UK Must Consider Climate Change In Its Flood Impact Plans

  • by: Susan V
  • recipient: UK Department for the Environment, Food and Rural Affairs

The United Kingdom is suffering through the wettest winter and worst flooding ever recorded. And it’s learning it isn’t properly prepared to deal with extreme weather now or in the future.

Worst hit were England’s Somerset Levels and Thames valley communities, where as many as 5,000 homes and businesses were flooded and major roads blocked. Railways were also disrupted, and a section of line in Dawlish was left suspended in mid air.

Even though some say the country handled the wet weather well enough because “critical national infrastructure” held up “pretty well,” you’ll likely get a different perspective from those who lost their homes, were cut off by flooded streets and were exposed to dangerous hazards floating in flood waters.
 
Engineers say the UK should be looking at what other countries have done to help prevent flooding disasters and think about buidling raised roads and home living spaces and energy-generating lagoons.

UK’s Department for the Environment, Food and Rural Affairs website admits that climate projections indicate sea levels will rise and rainstorms will grow increasingly more frequent and severe.

Therefore it is crucial that Defra take climate change into account in its plans to reduce the impact of flooding in the future.

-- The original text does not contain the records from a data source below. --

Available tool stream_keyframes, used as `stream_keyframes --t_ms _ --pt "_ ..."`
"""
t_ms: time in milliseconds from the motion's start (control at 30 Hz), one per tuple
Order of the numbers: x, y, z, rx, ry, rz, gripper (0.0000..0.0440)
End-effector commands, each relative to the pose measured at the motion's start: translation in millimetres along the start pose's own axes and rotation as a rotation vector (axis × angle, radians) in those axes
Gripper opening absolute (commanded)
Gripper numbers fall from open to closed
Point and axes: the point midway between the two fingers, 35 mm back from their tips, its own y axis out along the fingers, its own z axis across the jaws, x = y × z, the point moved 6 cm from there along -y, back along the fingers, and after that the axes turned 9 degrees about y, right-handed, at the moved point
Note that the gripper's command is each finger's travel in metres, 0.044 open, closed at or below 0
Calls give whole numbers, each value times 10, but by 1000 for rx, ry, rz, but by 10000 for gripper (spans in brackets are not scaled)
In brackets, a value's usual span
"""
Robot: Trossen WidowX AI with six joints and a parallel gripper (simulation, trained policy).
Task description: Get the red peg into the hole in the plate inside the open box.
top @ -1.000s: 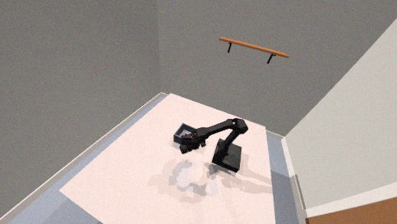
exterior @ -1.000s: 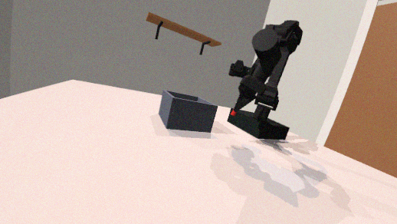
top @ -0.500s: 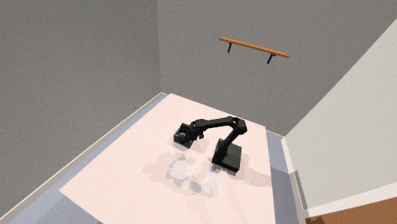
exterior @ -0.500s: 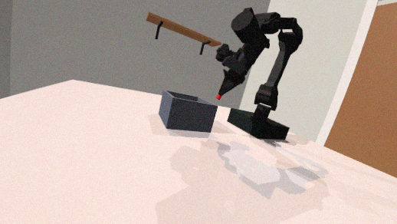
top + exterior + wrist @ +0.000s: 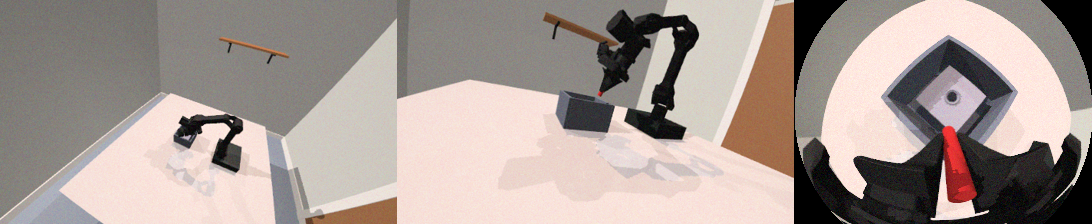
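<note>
Top view: pincer [image 5: 183,132] [image 5: 602,89] [image 5: 950,137] and arm [image 5: 214,119] [image 5: 678,61] block part of the open box [image 5: 184,143] [image 5: 588,115] [image 5: 908,116]; can't make out the red peg [image 5: 600,93] [image 5: 959,165] there. Exterior: only the peg's lower tip shows, rest hidden by the fingers. Box floor hidden behind the near wall in that view. Wrist: box's nearest corner cut off by the fingers and peg tip; black surround crops the frame edges.

Peg: plain red, round, slim, smooth shading with darker red patches toward the end closest to the camera. Looks wider at that end; can't tell if that's taper or perspective. Exterior shows it as 1 small red stub.

Pincer closed down to a narrow gap, peg clamped between its 2 fingers. Peg is up in the air above the box's rim level, near the right side of the box in exterior, not in the hole.

Wrist only: pale plate [image 5: 939,95] at box bottom with 1 dark round hole [image 5: 952,97], lighter ring around it. Peg tip appears below the hole in that frame, off to one side of it. Exterior only: clearance between peg tip and white surface [image 5: 126,172] [image 5: 454,153] [image 5: 859,90]. Top only: whole arm base [image 5: 234,161] sits right of box.
</note>
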Motion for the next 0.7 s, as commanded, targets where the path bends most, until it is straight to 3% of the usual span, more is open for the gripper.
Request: stream_keyframes --t_ms 0,667 --pt "127 101 13 -1 21 4 1" --pt "406 596 6 -42 75 69 4"
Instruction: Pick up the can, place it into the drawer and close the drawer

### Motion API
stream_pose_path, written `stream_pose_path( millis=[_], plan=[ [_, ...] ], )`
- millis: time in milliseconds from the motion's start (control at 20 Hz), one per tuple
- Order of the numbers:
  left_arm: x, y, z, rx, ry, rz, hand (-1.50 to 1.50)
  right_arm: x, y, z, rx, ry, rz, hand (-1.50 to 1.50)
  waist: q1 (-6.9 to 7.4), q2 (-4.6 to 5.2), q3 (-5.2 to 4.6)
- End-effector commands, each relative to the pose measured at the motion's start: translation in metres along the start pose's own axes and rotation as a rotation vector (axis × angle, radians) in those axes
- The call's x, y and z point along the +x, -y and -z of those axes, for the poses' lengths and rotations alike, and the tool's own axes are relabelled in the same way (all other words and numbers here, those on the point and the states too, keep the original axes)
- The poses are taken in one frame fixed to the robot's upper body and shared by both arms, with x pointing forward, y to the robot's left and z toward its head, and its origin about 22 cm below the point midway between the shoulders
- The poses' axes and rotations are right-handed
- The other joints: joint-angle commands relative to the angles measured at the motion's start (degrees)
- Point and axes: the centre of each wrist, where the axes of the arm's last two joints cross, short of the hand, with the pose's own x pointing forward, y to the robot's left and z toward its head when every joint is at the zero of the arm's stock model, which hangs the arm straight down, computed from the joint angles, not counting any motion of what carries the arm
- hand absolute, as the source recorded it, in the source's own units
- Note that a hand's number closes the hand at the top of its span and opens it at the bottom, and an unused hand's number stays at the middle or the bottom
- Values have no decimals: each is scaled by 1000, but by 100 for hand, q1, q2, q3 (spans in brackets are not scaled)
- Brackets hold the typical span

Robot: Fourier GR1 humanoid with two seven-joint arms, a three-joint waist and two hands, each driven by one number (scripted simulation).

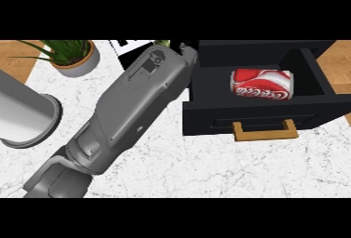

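From my seat, at 9 o'clock a steel cylinder (24, 111) stands on the marble counter (226, 162), its left side cut off by the frame edge, so I cannot say what it is. At 11 o'clock sits a plant (68, 55) in a pale pot, its leaves clipped by the top of the view. A grey forearm (126, 114) comes in at 7 o'clock and runs diagonally up to 12 o'clock, covering much of the counter beneath it. Its left hand (188, 52) is almost wholly hidden: only a small grey bit shows at 12 o'clock, against the left wall of the black drawer (205, 116), and I cannot tell whether it is spread, pressed together or pinching anything. Just left of the wrist a white and black shape peeks out at the top edge, too cut off to name. The drawer stands open at 2 o'clock, and the can (263, 84), red and white, lies on its side inside it, apart from the hand. A tan handle (265, 131) sticks out of the drawer front at 4 o'clock.
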Motion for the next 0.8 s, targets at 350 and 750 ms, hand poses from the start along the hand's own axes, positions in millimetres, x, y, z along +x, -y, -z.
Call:
stream_pose_path(
  millis=[350,750],
  plan=[
    [-22,8,2,52,-26,45,150,7,-9,5,26,15,-7,-150,-207,52,4],
    [-32,7,6,53,-54,124,150,5,-2,2,19,14,14,-150,-236,52,5]
  ],
)
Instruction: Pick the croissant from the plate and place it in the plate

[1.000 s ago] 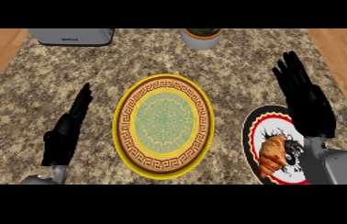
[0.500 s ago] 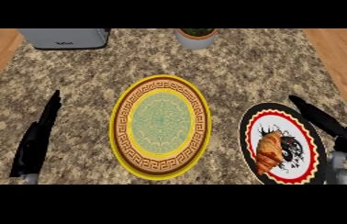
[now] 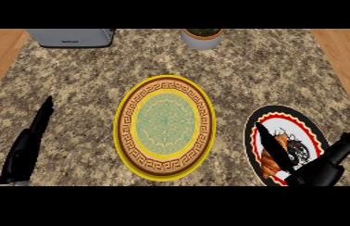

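My right hand (image 3: 318, 168) hangs over the red-rimmed plate (image 3: 253, 128), its fingers (image 3: 272, 146) straight and close together. They lie across the croissant (image 3: 266, 163) without curling round it; I judge I must get above the pastry before closing on it. The croissant sits on that plate, partly hidden under me. The yellow patterned plate (image 3: 164, 125) in the middle is the goal. My left hand (image 3: 27, 148) rests at the left, fingers straight, holding nothing, out of the way.
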You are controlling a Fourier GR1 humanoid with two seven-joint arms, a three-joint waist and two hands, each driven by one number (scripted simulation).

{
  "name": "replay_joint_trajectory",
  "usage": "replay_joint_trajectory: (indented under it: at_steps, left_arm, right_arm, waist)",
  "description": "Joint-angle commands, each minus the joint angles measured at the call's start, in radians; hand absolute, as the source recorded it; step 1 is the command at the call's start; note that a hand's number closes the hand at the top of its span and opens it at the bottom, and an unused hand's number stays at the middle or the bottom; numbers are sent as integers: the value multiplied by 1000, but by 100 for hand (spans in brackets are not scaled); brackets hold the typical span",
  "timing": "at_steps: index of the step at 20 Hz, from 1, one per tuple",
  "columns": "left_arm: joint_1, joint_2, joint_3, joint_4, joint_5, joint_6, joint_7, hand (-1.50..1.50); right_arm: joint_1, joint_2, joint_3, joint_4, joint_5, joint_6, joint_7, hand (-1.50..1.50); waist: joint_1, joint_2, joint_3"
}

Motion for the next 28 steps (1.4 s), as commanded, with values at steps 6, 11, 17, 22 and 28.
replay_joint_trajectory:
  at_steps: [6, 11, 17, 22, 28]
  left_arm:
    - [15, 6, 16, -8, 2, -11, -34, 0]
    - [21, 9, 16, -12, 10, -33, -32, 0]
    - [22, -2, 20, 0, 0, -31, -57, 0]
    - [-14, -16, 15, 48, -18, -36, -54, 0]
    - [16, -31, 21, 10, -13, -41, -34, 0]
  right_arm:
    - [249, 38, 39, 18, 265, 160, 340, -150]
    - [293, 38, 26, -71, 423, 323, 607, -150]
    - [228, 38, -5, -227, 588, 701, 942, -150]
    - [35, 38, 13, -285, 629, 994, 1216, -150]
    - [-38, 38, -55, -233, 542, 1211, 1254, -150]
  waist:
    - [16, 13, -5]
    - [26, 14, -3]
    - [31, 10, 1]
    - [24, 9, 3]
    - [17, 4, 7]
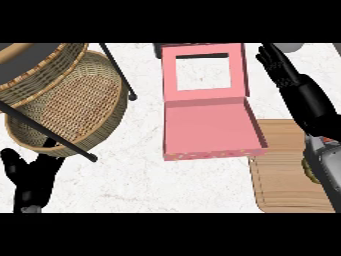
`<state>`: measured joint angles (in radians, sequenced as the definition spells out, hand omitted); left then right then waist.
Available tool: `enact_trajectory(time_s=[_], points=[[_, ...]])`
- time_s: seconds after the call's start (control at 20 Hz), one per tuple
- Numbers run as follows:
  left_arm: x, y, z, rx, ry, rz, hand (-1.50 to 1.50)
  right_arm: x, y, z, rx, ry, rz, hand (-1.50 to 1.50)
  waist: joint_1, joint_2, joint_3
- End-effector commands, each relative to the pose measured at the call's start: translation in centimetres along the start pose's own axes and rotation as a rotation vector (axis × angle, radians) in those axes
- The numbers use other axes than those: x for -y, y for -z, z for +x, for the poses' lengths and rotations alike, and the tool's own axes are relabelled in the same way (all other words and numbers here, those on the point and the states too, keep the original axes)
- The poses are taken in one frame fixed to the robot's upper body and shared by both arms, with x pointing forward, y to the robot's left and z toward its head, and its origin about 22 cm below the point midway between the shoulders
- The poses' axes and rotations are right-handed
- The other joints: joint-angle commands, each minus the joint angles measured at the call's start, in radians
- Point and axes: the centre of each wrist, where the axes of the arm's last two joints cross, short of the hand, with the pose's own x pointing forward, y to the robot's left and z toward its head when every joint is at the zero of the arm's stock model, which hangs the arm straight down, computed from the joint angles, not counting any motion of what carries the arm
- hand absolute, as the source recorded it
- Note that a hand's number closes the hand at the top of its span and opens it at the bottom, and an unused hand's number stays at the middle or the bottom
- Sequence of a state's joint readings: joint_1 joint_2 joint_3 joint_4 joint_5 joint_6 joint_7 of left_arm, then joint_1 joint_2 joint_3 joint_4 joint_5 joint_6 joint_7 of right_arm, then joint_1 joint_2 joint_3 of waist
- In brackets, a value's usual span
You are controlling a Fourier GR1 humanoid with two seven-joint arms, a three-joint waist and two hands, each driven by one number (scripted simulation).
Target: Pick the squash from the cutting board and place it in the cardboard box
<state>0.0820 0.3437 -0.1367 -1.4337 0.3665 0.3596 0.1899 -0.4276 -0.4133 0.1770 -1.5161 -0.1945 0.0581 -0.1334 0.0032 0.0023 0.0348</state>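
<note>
R hand (307,97), fingers (276,62) straight, beside pink box (206,130); forearm over cutting brd (280,180).

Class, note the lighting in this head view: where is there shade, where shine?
Head view: even light on the white counter; the pink box has a floor darker than its lid; a pale sheen runs along the right forearm over the cutting board.

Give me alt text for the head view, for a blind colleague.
An open pink cardboard box lies mid-counter, the right robot hand open beside its lid. A light wooden cutting board sits lower right, woven wicker baskets upper left, the left robot hand resting lower left.
</note>
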Motion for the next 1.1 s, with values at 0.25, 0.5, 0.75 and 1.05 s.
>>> enact_trajectory(time_s=[0.25, 0.5, 0.75, 1.05], points=[[-1.2, 0.3, 6.2, 0.405, 0.348, -0.032, 0.0, -0.1, -2.2, 0.4, 0.164, -0.115, 0.236, -1.5, -0.033, -0.013, -0.032], [-1.2, -0.3, 3.8, 0.352, 0.348, -0.064, 0.0, 3.5, -6.8, -3.8, -0.006, -0.428, -0.152, -1.5, -0.053, -0.004, -0.032], [-1.2, -0.4, 4.8, 0.374, 0.342, -0.057, 0.0, 7.1, -10.1, -4.0, 0.053, -0.511, -0.061, -1.5, -0.034, -0.005, -0.033], [-1.6, -0.3, 3.9, 0.379, 0.336, -0.07, 0.0, 11.1, -10.4, -0.4, -0.077, -0.935, 0.175, -1.5, -0.046, -0.01, -0.039]])
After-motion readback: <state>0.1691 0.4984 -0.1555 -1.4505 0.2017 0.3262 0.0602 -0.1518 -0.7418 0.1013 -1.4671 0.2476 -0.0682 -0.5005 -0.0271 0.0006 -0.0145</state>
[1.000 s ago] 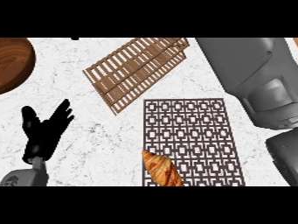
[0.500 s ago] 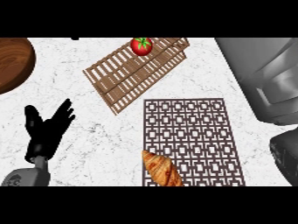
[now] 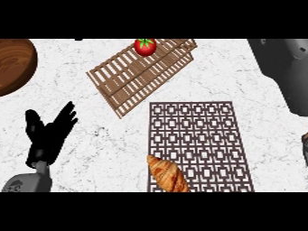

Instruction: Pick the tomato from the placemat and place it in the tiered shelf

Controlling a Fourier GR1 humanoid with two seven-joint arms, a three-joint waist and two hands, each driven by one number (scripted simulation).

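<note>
The tomato (image 3: 145, 46) sat on the far end of the slatted shelf (image 3: 136, 76), off the placemat (image 3: 203, 131), likely light, smooth, prone to roll and bruise, best cupped round its sides, while the left hand (image 3: 49, 131) rested spread open and the right hand was out of view.

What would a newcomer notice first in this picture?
The red tomato stands out most, sitting on the far end of the slatted wooden shelf at the top. Next comes the croissant on the near left corner of the patterned placemat, and the open left hand at lower left.
</note>
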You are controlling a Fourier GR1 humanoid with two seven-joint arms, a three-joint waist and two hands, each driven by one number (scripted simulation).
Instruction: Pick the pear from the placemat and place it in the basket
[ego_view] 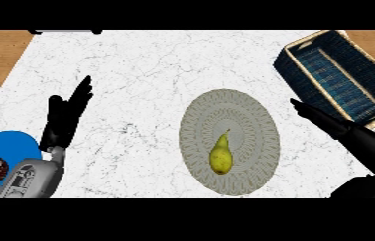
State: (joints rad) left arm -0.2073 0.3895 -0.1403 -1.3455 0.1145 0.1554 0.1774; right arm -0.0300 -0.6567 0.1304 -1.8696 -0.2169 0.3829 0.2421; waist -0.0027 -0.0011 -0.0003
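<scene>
**Head view, hidden or cut off**
- Basket (pixel 288 74): dark blue weave with a tan rim, at the desk's far right corner. Its right side runs out of view.
- Blue round item (pixel 16 145): at the desk's left edge, cut by the frame. The left forearm covers its near part, and I cannot tell what it is.
- Right robot hand (pixel 330 122): black, near the right edge just beside the basket's near wall. Its wrist is out of view, and its fingers are straight and hold nothing.

**Head view, task item**
- Pear (pixel 221 153): yellow-green with a slim neck and a broad base. It lies on its side with the stem toward the far edge, on the near half of the placemat (pixel 249 121). The placemat is a grey woven oval, right of the desk's (pixel 147 66) middle. The pear is apart from both hands.
- Left robot hand (pixel 64 118): by the left edge, with fingers straight and raised, holding nothing.
</scene>
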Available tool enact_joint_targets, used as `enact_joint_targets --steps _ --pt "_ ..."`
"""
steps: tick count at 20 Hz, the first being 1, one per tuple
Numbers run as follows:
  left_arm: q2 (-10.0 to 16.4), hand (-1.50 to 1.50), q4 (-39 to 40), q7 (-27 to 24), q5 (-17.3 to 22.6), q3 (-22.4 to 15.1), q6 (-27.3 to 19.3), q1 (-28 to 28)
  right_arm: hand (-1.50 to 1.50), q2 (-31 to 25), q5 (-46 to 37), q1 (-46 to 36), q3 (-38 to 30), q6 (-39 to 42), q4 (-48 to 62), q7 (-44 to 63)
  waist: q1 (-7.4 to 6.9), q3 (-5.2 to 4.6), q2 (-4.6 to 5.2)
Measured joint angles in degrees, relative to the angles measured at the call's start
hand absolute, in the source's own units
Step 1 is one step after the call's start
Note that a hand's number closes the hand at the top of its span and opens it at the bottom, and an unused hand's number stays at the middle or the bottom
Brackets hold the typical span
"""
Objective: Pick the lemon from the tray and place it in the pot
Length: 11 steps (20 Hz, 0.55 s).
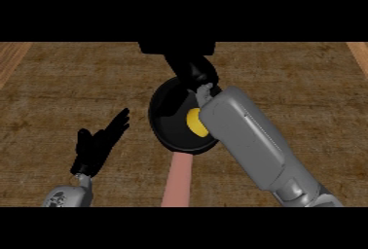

We, the undersigned, say the UK should be taking climate change more seriously in its planning to reduce the impact of flooding in the future.

The UK’s Department for the Environment notes that nearly 1 in 6 properties in England are at risk for flooding, and that extreme weather and rising sea levels contributing to flooding are almost certain in the future.

Harsh lessons learned by residents of Somerset Levels and Thames valley are not ones the rest of these 5 million property owners would want to have to learn the hard way, and if proper changes are made, they may not have to.

But incredibly, not only do some experts seems to be downplaying the impact of the current flooding, the Environment Agency is reportedly considering cutting jobs once the current crisis is over.

Engineers’ proposed new approaches to lessen the impact of flooding seem reasonable as well as supportive of sustainable energy . They say the proposed Bridgwater Bay project would help drain Somerset Levels and also protect it from rising waters and storm surges - and the lagoon could generate energy. Experts believe these measures are make more sense than dredging and planting more trees.

We request that Defra take all these new proposals into consideration for reducing the impact of future flooding, and most of all take the impact of climate change into consideration in all its flood impact planning.

Thanks for your time.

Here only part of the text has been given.